Some students get others to do their work even when they believe – often mistakenly – that they are breaking the law, an international study has found, casting doubt on the potential effectiveness of anti-contract cheating legislation.
Writing in the journal Assessment & Evaluation in Higher Education, Deakin University researchers say: “[Our] findings beg the question: will such laws have any effect on changing student behaviour at all?”
Australia, the Republic of Ireland, New Zealand and 17 US states prohibit the outsourcing of students’ work to third-party services, and the UK Parliament is considering the latest of a series of bills aiming to outlaw the provision or advertising of cheating services.
But while there has been considerable research into contract cheating, few studies have probed students’ attitudes to anti-cheating laws. The Deakin team surveyed more than 7,000 students on three continents about whether they thought outsourcing assignments should be illegal, and – if so – whether the cheating services, students or both should be liable.

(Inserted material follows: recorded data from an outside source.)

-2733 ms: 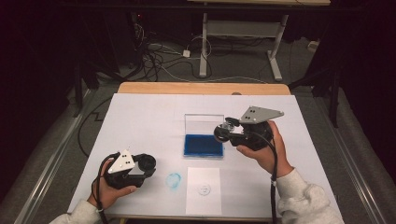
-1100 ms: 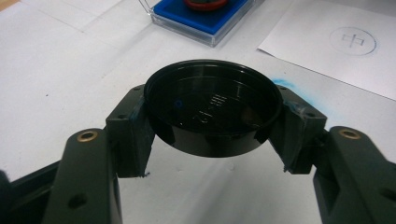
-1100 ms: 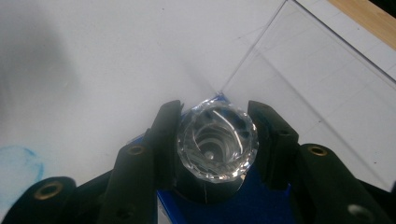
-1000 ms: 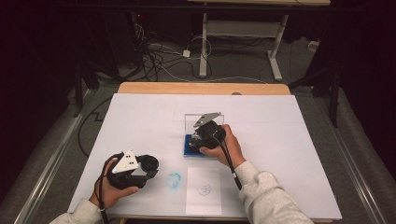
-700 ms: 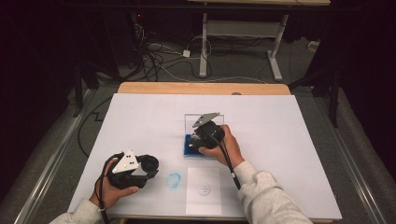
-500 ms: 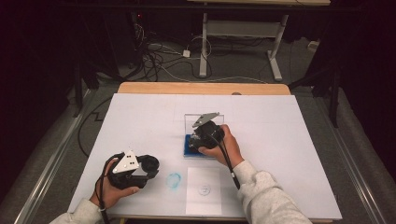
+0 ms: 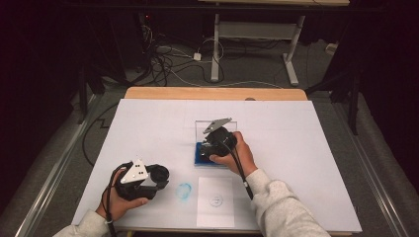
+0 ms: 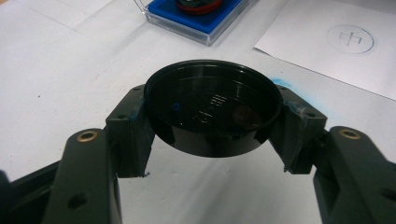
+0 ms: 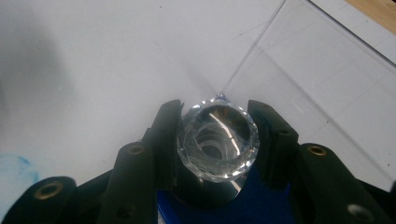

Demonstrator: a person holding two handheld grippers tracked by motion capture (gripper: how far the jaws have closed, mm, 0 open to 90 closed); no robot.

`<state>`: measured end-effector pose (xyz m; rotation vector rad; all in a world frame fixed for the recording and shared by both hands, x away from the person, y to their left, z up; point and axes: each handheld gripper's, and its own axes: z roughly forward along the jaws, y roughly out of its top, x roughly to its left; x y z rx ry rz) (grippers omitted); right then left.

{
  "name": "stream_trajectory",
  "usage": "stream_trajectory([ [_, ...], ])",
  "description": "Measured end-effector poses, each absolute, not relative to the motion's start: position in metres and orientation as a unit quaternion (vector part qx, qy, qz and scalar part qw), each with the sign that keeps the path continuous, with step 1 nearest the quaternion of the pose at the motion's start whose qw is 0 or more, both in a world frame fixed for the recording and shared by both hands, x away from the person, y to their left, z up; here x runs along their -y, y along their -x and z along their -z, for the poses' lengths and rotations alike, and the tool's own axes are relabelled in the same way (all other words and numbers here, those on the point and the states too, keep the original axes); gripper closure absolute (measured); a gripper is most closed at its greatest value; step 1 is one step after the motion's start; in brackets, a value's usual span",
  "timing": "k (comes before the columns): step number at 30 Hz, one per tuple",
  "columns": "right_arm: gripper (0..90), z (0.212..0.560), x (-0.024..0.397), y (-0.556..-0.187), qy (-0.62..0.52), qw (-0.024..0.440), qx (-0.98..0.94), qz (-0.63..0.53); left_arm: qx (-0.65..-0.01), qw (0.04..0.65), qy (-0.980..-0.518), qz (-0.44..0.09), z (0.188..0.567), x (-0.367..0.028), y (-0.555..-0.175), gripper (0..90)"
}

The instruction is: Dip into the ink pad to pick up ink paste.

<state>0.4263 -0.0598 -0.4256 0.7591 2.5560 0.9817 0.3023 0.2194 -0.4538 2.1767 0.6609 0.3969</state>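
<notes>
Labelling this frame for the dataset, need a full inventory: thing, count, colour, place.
round lid: 1, black, clamped in the left gripper, near left of table
faceted knob: 1, clear, clamped in the right gripper over the blue case
case: 1, blue base with clear upright lid, table centre
paper sheet: 1, white with circle mark, near edge
smudge: 1, blue, left of the sheet
table: 1, white top
left gripper: 1, black, shut
right gripper: 1, black, shut

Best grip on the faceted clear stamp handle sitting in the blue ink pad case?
Grip the faceted clear handle on opposite sides just under its wide top, coming from above; it stands upright in the blue ink pad case, hinged lid behind. The right gripper is already shut there.
</notes>
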Motion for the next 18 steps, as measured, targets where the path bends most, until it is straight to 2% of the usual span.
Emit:
stream_trajectory([
  [2,57.0,0.4256,0.0591,-0.4253,-0.265,0.151,-0.89,-0.339,-0.246,0.389,-0.872,-0.164,0.4519,-0.2217,-0.3036,36.6],
  [8,57.0,0.4266,0.0583,-0.4198,-0.258,0.169,-0.89,-0.336,-0.25,0.391,-0.871,-0.162,0.4526,-0.2223,-0.3037,36.6],
  [18,57.0,0.4276,0.0607,-0.4181,-0.26,0.169,-0.888,-0.339,-0.251,0.392,-0.87,-0.162,0.4527,-0.2226,-0.3031,36.6],
])
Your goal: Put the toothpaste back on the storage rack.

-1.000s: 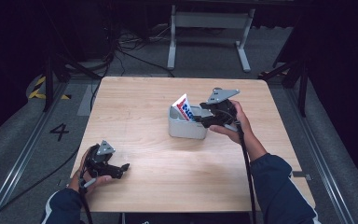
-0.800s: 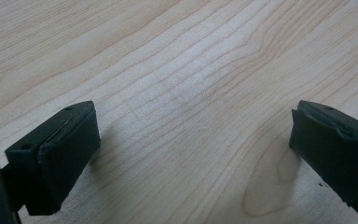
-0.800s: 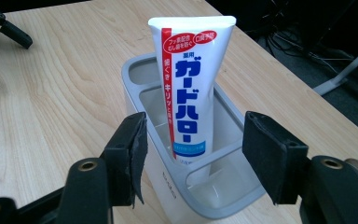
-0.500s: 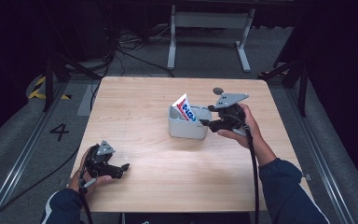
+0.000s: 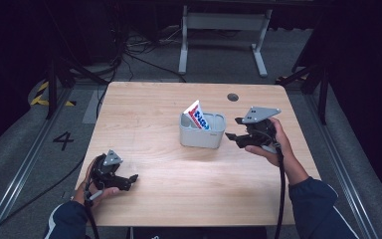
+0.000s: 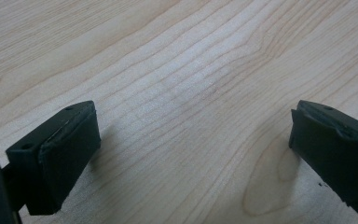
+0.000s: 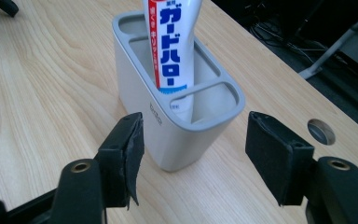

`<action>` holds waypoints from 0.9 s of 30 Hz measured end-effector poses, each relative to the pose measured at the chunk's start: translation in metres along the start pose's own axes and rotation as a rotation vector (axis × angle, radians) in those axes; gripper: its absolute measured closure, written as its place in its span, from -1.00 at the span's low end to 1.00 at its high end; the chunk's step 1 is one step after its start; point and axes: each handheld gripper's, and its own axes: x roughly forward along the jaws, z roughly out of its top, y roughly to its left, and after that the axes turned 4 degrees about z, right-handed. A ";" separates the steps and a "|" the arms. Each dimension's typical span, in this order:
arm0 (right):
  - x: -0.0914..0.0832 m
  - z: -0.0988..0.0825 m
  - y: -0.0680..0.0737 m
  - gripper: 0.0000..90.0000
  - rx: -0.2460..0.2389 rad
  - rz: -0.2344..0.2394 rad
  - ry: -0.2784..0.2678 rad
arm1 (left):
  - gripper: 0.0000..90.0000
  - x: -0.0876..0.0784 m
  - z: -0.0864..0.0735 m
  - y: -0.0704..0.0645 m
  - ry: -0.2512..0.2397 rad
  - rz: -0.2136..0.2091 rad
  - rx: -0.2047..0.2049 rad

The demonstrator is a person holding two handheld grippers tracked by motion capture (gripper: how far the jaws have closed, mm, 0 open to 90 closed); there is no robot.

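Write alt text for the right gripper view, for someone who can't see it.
A white toothpaste tube with red and blue lettering stands tilted in the middle compartment of a grey holder on a wooden table. The right gripper faces the holder's near end, jaws open and apart from it.

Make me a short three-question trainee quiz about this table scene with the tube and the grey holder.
1. True or false: the toothpaste tube stands in the middle compartment of the grey holder.
2. Which tool is nearer the holder: A) left tool B) right tool?
3. What lies between the left tool's pads?

Key:
1. True.
2. B; it is beside the holder, open, touching nothing.
3. Nothing; bare wooden table.
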 end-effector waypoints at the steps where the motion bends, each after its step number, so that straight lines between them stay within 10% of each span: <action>1: -0.003 -0.004 0.000 -0.19 0.001 -0.018 -0.001 | -0.95 0.000 0.000 0.000 -0.002 0.001 0.003; 27: -0.018 -0.071 0.001 -0.24 0.050 -0.090 0.100 | -0.95 0.000 0.000 0.000 -0.002 0.001 0.003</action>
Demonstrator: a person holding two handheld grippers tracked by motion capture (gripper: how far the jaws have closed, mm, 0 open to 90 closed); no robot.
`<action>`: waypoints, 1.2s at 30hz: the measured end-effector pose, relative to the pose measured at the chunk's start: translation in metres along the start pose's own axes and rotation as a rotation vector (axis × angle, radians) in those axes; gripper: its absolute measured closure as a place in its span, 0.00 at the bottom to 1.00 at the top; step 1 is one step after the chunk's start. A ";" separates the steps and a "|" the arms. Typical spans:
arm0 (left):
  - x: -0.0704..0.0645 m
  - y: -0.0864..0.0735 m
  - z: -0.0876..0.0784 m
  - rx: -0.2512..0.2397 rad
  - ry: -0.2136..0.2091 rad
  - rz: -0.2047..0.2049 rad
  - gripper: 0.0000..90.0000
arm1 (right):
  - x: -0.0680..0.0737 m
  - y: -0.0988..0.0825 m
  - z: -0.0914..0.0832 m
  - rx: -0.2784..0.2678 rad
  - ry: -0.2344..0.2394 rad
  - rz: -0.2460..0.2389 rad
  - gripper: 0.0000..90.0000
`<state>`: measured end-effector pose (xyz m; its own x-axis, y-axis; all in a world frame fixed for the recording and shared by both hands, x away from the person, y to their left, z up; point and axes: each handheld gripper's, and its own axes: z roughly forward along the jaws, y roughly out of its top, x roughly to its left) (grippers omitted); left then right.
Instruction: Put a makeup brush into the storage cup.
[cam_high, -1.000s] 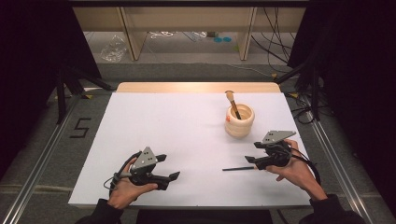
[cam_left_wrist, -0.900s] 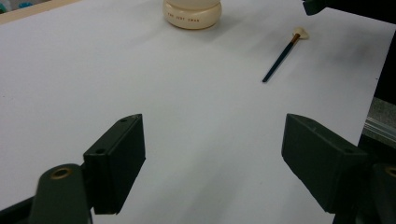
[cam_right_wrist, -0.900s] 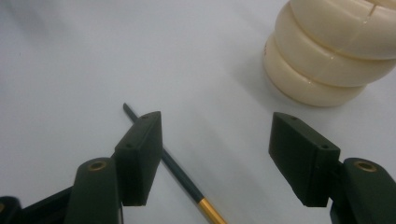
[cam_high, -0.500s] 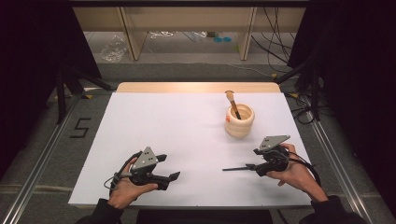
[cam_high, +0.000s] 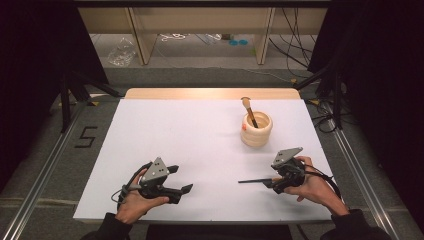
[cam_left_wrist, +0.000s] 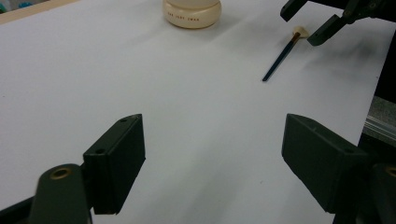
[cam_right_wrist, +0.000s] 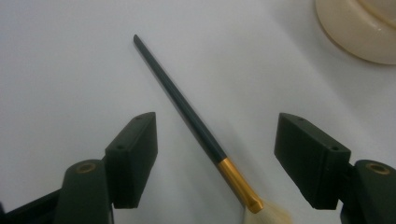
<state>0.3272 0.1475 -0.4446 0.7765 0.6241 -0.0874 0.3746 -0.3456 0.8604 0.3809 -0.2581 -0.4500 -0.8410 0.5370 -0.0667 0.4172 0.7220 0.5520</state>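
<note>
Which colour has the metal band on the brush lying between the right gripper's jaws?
Gold band, clearest in the right gripper view.

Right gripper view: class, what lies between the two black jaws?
A dark-handled brush with a gold ferrule lies flat on the white table between the open jaws of the right gripper, touched by neither, as the right gripper view shows.

I look down on a white surface (cam_high: 200, 135) with a wooden far edge. Grey floor (cam_high: 45, 150) surrounds it, marked "5" (cam_high: 86, 136). Behind stand wooden shelf legs (cam_high: 141, 35) and cables (cam_high: 295, 47).
</note>
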 end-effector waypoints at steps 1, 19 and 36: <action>0.000 0.000 0.000 0.000 0.000 0.000 0.24 | 0.000 0.000 0.000 0.000 0.000 0.000 0.33; -0.001 0.000 0.000 0.008 0.004 0.005 0.24 | -0.001 0.001 0.006 0.079 0.032 -0.051 0.32; -0.001 0.000 0.002 0.004 -0.001 0.005 0.24 | -0.013 0.009 0.011 0.163 0.077 -0.073 0.62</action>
<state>0.3275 0.1459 -0.4455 0.7787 0.6218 -0.0832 0.3725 -0.3516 0.8588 0.3993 -0.2539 -0.4531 -0.8925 0.4498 -0.0343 0.3989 0.8224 0.4056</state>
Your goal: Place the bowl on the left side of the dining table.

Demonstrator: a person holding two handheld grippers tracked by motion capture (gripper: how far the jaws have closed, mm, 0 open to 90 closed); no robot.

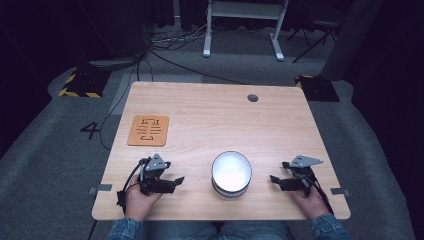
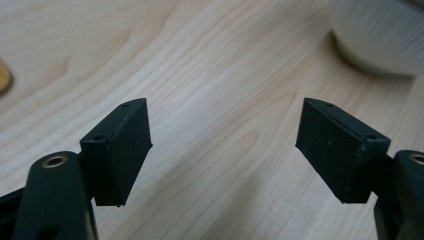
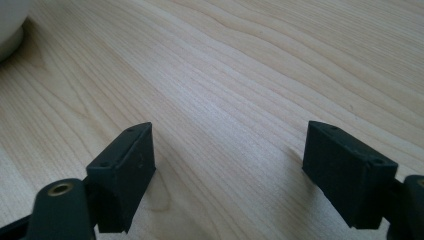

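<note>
A white bowl [image 1: 231, 172] stands near the front middle of the wooden table [image 1: 215, 120], apparently stacked on another bowl. My left gripper [image 1: 178, 180] rests low on the table to the bowl's left, jaws pointing toward it. In the left gripper view its jaws [image 2: 223, 145] stand wide apart over bare wood, with the bowl [image 2: 380, 35] at the upper right. My right gripper [image 1: 273, 178] lies to the bowl's right, also pointing at it. Its jaws [image 3: 227, 170] are open with nothing between them, and the bowl's edge [image 3: 10, 25] shows at the upper left.
An orange-brown coaster-like mat [image 1: 148, 130] with black markings lies at the table's left. A round grommet hole [image 1: 252, 97] sits near the far edge. Beyond the table are cables, a white desk frame [image 1: 245, 25] and hazard-striped floor blocks [image 1: 80, 85].
</note>
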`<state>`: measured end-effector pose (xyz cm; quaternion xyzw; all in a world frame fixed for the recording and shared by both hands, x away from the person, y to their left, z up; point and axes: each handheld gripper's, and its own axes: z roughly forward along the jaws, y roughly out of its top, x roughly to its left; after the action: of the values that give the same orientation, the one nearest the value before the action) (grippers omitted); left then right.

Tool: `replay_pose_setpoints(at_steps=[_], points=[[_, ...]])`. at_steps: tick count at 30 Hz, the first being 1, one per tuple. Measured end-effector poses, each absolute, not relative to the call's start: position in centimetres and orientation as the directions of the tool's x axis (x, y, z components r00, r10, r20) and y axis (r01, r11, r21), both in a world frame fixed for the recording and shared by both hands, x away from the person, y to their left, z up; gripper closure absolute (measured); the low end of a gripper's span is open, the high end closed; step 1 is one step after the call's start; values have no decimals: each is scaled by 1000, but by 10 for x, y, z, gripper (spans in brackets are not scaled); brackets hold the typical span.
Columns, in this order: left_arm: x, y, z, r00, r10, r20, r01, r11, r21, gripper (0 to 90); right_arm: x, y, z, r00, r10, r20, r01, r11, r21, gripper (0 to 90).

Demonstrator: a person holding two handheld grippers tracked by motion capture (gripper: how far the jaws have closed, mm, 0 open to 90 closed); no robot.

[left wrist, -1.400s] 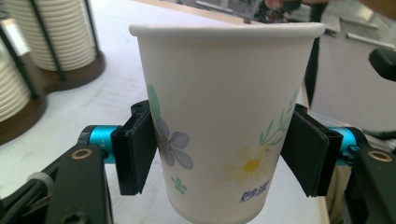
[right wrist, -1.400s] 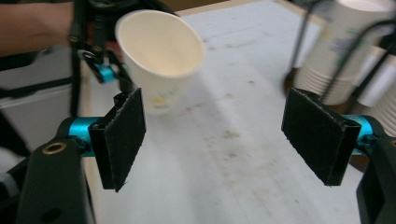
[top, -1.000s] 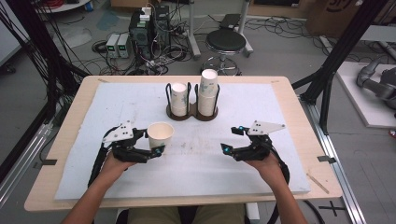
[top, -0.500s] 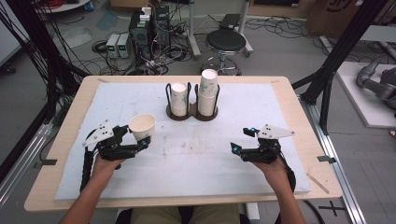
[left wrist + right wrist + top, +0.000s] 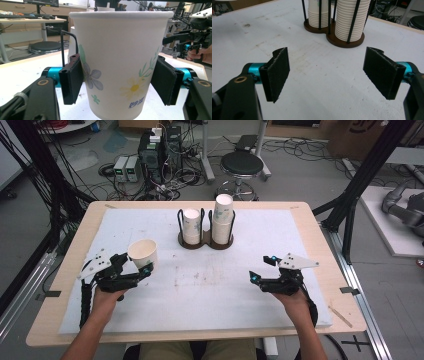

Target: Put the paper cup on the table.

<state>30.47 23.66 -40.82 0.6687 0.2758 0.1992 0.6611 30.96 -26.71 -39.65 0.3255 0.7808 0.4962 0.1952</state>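
High view: the left gripper (image 5: 141, 270) has carried the paper cup (image 5: 142, 253) out to the near-left of the table (image 5: 300, 210), well apart from the cup holder (image 5: 206, 242) (a second ago it sat nearer the middle). The right gripper (image 5: 261, 270) has drifted right and nearer, so the cup looks ready to set down.

Left gripper view: both pads (image 5: 72, 78) clasp the flowered cup's (image 5: 120, 65) sides, upright.

Right gripper view: the jaws stand spread wide with nothing between them, and the holder's stacks (image 5: 350, 20) lie far ahead.
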Motion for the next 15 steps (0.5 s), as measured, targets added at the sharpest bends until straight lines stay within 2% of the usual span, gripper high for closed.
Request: replay_pose_setpoints(at_steps=[10, 15], points=[[311, 240, -410, 744, 664, -75, 86, 16, 996, 313, 307, -267, -398, -720, 694, 14, 309, 303, 901, 221], [324, 251, -413, 697, 709, -109, 95, 59, 994, 313, 306, -267, -399, -725, 688, 22, 312, 300, 902, 221]])
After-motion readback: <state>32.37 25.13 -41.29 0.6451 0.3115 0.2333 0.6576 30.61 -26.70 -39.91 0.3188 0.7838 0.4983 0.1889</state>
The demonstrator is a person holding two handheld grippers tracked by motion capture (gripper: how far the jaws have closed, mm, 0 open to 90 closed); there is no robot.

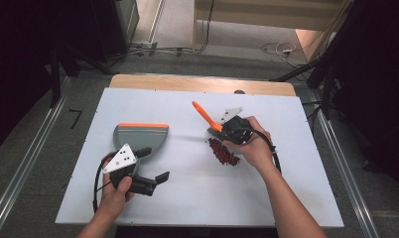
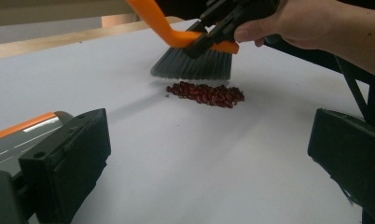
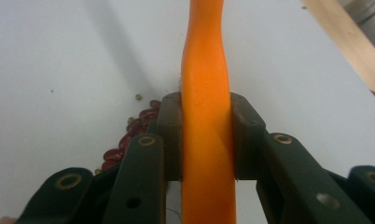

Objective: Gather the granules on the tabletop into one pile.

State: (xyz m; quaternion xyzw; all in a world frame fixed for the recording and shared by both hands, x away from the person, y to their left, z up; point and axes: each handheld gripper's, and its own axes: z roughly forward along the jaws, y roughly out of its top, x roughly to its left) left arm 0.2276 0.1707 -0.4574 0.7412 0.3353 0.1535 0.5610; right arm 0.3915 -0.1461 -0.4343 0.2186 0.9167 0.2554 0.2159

More than three in five respondents thought cheating should be outlawed, with three-quarters of those saying both essay mills and their customers should be prosecuted.
Twenty-two per cent of respondents thought cheating was not against the law, with 24 per cent saying it was and 54 per cent unsure. Yet views on legality made little difference to people’s propensity to cheat, with respondents proving only slightly more likely to admit to having outsourced their work if they did not think it was unlawful.
Co-author Phillip Dawson, associate director of Deakin’s Centre for Research in Assessment and Digital Learning, said this was the most surprising finding. He had assumed that students who thought cheating was illegal “probably wouldn’t do it”.
Their willingness to do so suggests that they do not expect to be caught – a reasonable interpretation, with no prosecutions reported so far in Australia or Ireland. New Zealand authorities launched proceedings against a company thought to have earned NZ$1.1 million (£558,000) from cheating but settled out of court, the paper says.
Professor Dawson said he was sceptical of legislation: “For it to have real deterrent effect, there needs to be a perceived likelihood that it’s going to catch you, and there needs to be an understanding that the punishments are severe enough.”
He said universities needed to invest on two fronts. “One is promoting academic integrity and having frank and fearless conversations with students about cheating. And we need to take detection seriously. We need to resource it. Academics who suspect cheating often don’t come forward because they think it’s going to be too hard or time-consuming to prove. We need to address those issues.”
Eighty-seven per cent of respondents said students should be targeted by anti-cheating laws, including a large proportion who admitted cheating themselves. “I’d be really concerned if we went down that line,” Professor Dawson said.
He added: “Universities are well placed to deal with student misconduct. Universities are not in as good a position to deal with the actions of large businesses, particularly multi-billion dollar companies.”